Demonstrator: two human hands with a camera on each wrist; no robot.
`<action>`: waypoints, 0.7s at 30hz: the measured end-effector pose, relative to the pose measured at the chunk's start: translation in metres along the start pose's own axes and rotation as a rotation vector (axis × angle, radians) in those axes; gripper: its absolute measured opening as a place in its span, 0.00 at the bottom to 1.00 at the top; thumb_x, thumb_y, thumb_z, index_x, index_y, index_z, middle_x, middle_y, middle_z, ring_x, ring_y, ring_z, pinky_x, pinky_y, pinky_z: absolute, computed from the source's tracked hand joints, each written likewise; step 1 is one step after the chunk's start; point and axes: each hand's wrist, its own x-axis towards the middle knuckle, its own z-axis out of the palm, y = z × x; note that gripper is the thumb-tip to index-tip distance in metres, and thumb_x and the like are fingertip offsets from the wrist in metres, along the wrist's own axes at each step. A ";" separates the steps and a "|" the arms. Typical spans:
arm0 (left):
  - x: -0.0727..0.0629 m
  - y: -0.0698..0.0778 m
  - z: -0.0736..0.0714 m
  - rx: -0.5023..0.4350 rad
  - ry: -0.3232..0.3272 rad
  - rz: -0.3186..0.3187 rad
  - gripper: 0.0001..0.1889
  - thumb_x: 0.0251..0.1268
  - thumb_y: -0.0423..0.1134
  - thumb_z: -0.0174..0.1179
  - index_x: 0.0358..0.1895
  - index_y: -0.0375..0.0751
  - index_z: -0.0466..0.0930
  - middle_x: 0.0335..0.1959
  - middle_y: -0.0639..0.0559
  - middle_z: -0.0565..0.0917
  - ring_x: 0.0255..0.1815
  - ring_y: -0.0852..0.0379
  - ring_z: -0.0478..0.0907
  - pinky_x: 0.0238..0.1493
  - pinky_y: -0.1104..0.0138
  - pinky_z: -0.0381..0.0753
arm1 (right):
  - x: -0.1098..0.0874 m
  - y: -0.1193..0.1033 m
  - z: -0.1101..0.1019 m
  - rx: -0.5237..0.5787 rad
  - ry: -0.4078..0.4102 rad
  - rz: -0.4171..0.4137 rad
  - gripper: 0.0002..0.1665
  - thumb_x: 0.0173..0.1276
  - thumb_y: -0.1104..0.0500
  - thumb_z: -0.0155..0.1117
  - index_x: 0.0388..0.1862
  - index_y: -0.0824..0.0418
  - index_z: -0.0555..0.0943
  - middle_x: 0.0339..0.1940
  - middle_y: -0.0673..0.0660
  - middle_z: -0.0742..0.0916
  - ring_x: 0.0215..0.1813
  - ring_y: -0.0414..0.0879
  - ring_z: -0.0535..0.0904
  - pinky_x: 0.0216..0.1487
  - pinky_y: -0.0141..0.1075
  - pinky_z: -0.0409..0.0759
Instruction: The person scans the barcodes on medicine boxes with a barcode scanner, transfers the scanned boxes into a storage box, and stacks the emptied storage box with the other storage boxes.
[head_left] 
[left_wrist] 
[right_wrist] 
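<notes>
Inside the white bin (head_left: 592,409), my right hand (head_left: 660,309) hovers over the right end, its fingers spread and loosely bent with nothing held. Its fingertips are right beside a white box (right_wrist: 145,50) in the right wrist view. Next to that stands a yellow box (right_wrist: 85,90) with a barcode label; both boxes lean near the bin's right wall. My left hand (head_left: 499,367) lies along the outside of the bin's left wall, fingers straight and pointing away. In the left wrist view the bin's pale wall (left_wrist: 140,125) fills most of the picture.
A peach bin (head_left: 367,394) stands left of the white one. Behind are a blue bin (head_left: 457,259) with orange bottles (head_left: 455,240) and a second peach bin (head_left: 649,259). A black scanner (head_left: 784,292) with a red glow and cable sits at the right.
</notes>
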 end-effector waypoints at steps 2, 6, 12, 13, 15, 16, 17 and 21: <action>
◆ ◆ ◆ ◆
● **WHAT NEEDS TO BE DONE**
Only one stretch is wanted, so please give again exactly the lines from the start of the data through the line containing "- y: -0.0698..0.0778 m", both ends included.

● **SOLUTION**
Demonstrator: two human hands with a camera on each wrist; no robot.
`<action>`: waypoints, 0.7s at 30hz: the measured end-effector pose, relative to the pose measured at the chunk's start: translation in metres along the start pose's own axes and rotation as a rotation vector (axis × angle, radians) in those axes; gripper: its absolute measured opening as a place in its span, 0.00 at the bottom to 1.00 at the top; thumb_x, thumb_y, thumb_z, index_x, index_y, index_z, middle_x, middle_y, middle_z, ring_x, ring_y, ring_z, pinky_x, pinky_y, pinky_z: absolute, computed from the source's tracked hand joints, each written likewise; step 1 is one step after the chunk's start; point and axes: each hand's wrist, its own x-axis towards the middle knuckle, its own z-axis out of the palm, y = z × x; note that gripper is the thumb-tip to index-tip distance in metres, and thumb_x and the like are fingertip offsets from the wrist in metres, along the wrist's own axes at each step. A ";" separates the steps and a "|" the arms. Typical spans:
arm0 (left):
  - x: -0.0727..0.0629 m
  - y: -0.0698..0.0778 m

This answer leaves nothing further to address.